AQA Syllabus This engaging and flexible course gives students the opportunity to: Section B A cross-unit problem solving exercise structured in three parts. Geographical Enquiry assessed by controlled assessment that replaces coursework. The content of the specification is divided into three main themes, each with three sub themes.
The Horseshoe Bridge at Kennet Mouth, a timber-clad iron-truss structure, was built in as a way for horses towing barges to cross the river. Going upstream, the first mile of the river, from Kennet Mouth to the High Bridge in Reading, has been navigable since at least the 13th century, providing wharfage for both the townspeople and Reading Abbey.
Originally this short stretch of navigable river was under the control of the Abbey; today, including Blake's Lockit is administered by the Environment Agency as if it were part of the River Thames.
From High Bridge through to Newbury, the river was made navigable between and under the supervision of the River pang coursework John Hore of Newbury.
Wildlife[ edit ] The River Kennet is a haven for various plants and animals.
The Pang is a tributary of the River Thames and the river, and its population of water voles, is thought to have been the inspiration behind the character Ratty in Kenneth Grahame’s The Wind in the Willows. A smaller proportion of the water in the river is in contact with the bed and banks. This means that less energy is lost to friction, so the water has more kinetic energy and can move faster. Find out more about our GCSE geography fieldwork courses. CPD Courses. View our CPD courses for teachers. Young People. Opportunities for young people. 4 2. Introduction to the study area • Introduce the reader to the Glenarm River; try to find out some facts about the area and the river. Explain why you think the Glenarm River is a good river to study.

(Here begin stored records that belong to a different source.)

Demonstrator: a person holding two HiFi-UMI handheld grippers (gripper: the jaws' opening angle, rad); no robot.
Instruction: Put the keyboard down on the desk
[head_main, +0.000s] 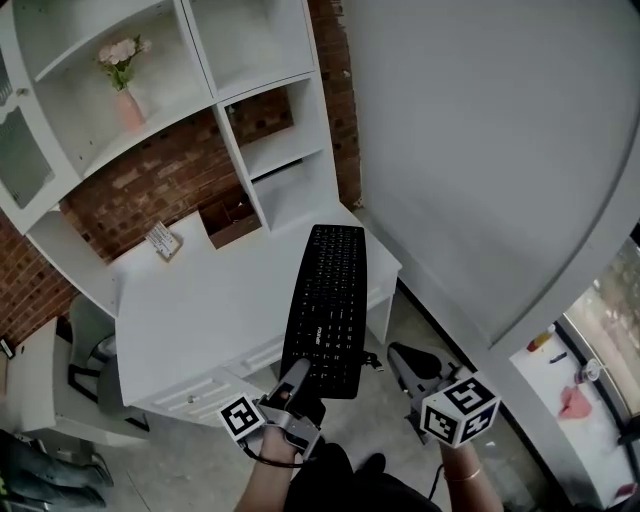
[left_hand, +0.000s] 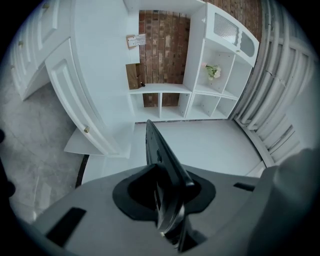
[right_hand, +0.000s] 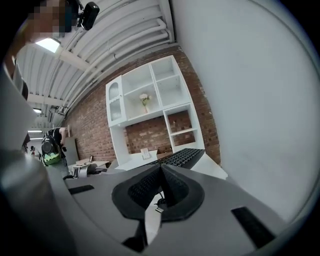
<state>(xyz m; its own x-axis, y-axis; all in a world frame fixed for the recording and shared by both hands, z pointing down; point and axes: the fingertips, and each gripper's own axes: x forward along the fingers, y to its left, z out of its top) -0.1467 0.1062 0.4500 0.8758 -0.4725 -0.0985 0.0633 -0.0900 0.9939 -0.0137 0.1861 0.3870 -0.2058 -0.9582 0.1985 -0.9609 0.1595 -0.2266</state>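
Note:
A black keyboard (head_main: 330, 300) hangs lengthwise over the right end of the white desk (head_main: 200, 300), its far end toward the shelves. My left gripper (head_main: 300, 378) is shut on the keyboard's near short edge. In the left gripper view the keyboard (left_hand: 162, 155) stands edge-on between the jaws of the left gripper (left_hand: 167, 200), with the desk top (left_hand: 210, 142) beyond it. My right gripper (head_main: 405, 365) hovers apart to the right of the keyboard's near end. In its own view the right gripper (right_hand: 161, 170) is shut with nothing held, and the keyboard (right_hand: 182, 156) shows ahead of it.
A white shelf unit (head_main: 250, 130) rises at the back of the desk, with a pink vase of flowers (head_main: 125, 95) in it. A small card stand (head_main: 163, 240) and a brown box (head_main: 232, 222) sit near the back. A grey wall (head_main: 480, 150) runs along the right. A chair (head_main: 85, 360) stands at the left.

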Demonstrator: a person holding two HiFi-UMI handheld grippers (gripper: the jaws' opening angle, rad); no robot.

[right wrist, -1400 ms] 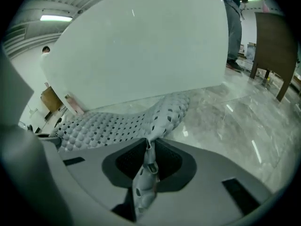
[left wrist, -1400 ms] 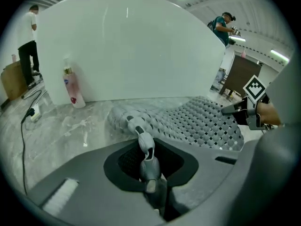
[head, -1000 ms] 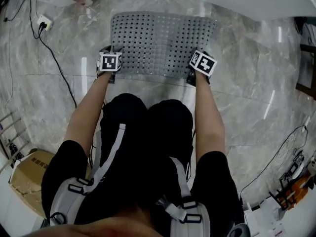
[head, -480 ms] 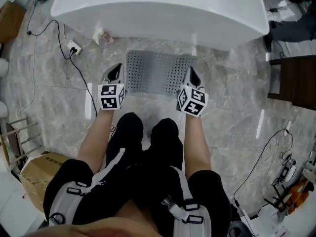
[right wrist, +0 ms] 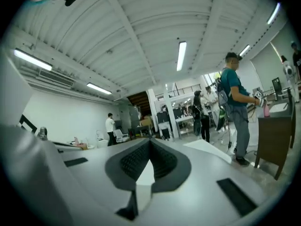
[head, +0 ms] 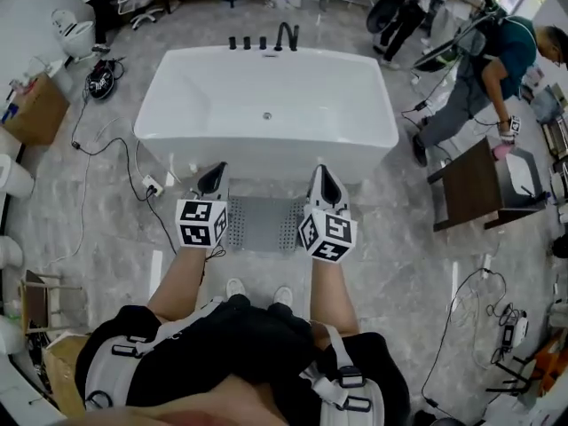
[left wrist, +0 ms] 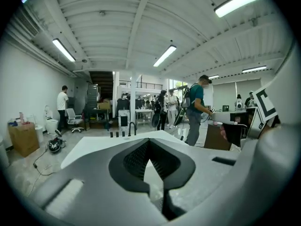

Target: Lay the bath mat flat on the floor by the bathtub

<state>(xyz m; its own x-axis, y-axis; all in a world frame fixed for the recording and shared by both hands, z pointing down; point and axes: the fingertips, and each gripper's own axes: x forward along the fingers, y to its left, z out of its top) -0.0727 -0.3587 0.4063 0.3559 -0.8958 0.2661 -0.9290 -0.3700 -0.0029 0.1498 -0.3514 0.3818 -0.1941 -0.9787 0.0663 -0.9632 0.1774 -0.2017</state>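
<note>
The left claw [head: 213, 177] is pressed together with nothing between its jaws; its own view shows the tips meeting. The right claw [head: 321, 178] is likewise pressed together and empty. Both sit at the centre of the head view, side by side and apart, pointing toward the frame's top. Between them, just below centre, the grey perforated mat [head: 263, 224] lies flat on the marble floor [head: 390, 238]. Its far edge is just beside the near wall of the white bathtub [head: 266, 105], and the claws cover its left and right ends. A power strip [head: 152, 185] lies near the tub's lower-left corner. At upper right, a person [head: 493, 60] in teal bends beside a brown surface [head: 484, 185].
</note>
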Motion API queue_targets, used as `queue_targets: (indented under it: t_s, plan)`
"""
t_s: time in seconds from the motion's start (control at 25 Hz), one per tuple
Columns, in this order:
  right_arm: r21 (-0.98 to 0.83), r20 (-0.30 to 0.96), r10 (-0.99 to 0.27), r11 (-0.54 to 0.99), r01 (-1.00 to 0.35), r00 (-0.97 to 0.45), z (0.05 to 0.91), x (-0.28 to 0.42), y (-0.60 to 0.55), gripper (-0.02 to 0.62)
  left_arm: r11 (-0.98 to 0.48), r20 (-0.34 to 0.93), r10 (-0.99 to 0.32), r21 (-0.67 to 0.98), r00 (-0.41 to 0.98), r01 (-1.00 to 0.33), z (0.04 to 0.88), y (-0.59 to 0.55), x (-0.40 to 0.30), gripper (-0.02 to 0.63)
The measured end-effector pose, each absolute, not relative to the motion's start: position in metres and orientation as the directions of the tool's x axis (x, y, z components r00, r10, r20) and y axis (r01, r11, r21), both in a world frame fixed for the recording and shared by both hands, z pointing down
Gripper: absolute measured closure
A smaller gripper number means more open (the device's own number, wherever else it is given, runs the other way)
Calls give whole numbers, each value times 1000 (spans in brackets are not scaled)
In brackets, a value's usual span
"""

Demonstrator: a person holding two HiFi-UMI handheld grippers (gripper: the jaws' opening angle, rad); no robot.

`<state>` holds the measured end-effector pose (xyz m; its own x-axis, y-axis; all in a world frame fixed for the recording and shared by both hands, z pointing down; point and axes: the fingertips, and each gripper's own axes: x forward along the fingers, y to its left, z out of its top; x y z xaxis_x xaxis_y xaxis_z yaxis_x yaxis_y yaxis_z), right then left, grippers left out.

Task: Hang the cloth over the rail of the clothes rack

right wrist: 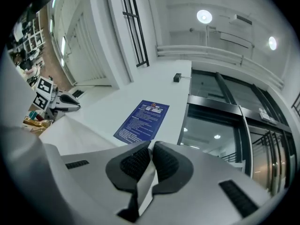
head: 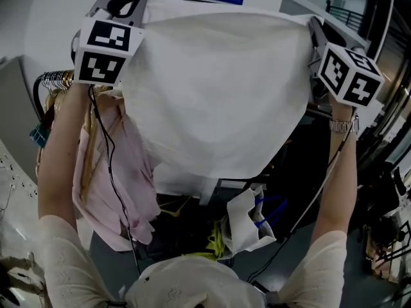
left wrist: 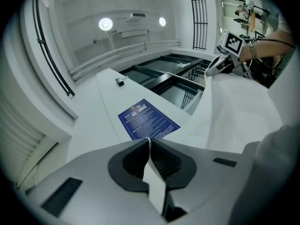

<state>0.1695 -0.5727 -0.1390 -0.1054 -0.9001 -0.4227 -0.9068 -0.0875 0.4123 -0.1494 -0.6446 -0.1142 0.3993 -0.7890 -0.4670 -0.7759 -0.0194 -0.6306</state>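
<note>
We're holding the white cloth [head: 212, 95] raised and spread wide, its top edge stretching between both claws and the rest hanging down in front of the rack. The rail is hiding behind it, so we can't place it. Nothing is draped yet; lifting over and letting go are what's left, we're judging. A pink garment [head: 109, 172] is hanging lower left. The left claw [head: 131, 2] is clenching the cloth's top left corner, and the right claw [head: 316, 31] is clenching the top right.

White cloth [head: 218, 95] hangs spread wide; both top corners pinched, held high.
</note>
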Motion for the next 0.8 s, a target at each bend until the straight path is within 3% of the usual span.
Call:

The protection that this status affords the Kennet means that many endangered species of plants and animals can be found here. The white drifts of water crowfoot Ranunculus in early summer are characteristic of chalk and limestone rivers; there are superb displays by the footbridge at Chilton Foliatand by the road bridge in Hungerford.
Animal species such as the water volegrass snakereed buntingbrown troutand brook lamprey flourish here, despite being in decline in other parts of the country. Crayfish are very common in parts of the river.
However, most, if not all, are now the alien American signal crayfishhaving escaped from crayfish farms, which has replaced the native white-clawed crayfish in most southern rivers, although a small population still survives in the River Lambourn. And not forgetting the foundation to supporting this varied wildlife food chain, there are the insects, many hundreds of species, common and rare, that can be found in and around the River Kennet.
There are large hatches of mayflieswhose long-tailed, short-lived adults are a favourite food of trout; many species of water beetle and insect larvae. Caddisflies are also very numerous, especially in the late summer.
Alongside the river, the reed beds, grasses and other vegetation support many other insect species, including the scarlet tiger mothpoplar hawk moths and privet hawks.
In places the river has been built up to provide an additional head of water to drive the mills. Three mills remain in Ramsbury alone, and there are many disused or former mill sites, such as at SouthcoteBurghfieldSulhamsteadAldermastonThatchamNewburyand Hungerford.
Aside from the mills, in the 17th and 18th centuries the river water was also used for the brewing and tanning industries of Ramsbury and Marlborough. The name is likely derived from the Roman settlement at the foot of the valley named Cunetio within the large village of Mildenhall.
The sound of the name seems to be a Celtic British dialect name, preceding the Roman occupation, like the majority of Roman town names in Britain.
Insect kill of July [ edit ] In July the Environment Agency investigated an insect kill which resulted when a small quantity estimated to be two teaspoonfuls 10 millilitresof chlorpyrifosan organophosphate insecticide used in ant poison and available in garden centres, was flushed into the river killing the freshwater shrimp and most other arthropods on the stretch of the river between Marlborough and Hungerford.
However, without insects and shrimps to feed on, many of the fish, birds and amphibians that use the river would be likely to fade away and die.A smaller proportion of the water in the river is in contact with the bed and banks. This means that less energy is lost to friction, so the water has more kinetic energy and can move faster.
Find out more about our GCSE geography fieldwork courses.
CPD Courses. View our CPD courses for teachers. Young People. Opportunities for young people.
1 GCSE Geography Controlled Assessment Name . How to write the coursework CCEA. Office of Housing Operations & Residence Life. Menu Expander Icon Office of Housing Operations & Residence Life Mission Statement Residential Rates and Facilities Apply for Housing First Year Live-On Exemption Guide to Residence Living Meet the Staff FAQ's Learning Communities.
Coursera provides universal access to the world’s best education, partnering with top universities and organizations to offer courses online. On Monday 13 June, all Year 10 Geographers visited the River Pang to complete GCSE fieldwork.
We had visited four sites along the river. The first site that we visited was quite dry and therefore we were unable to take any measurements. The river Pang is also a river which can be very dry in summer time because there is very little water in the river unless it is a rainy season and if it rains a lot there could be floods and draughts in river Pang.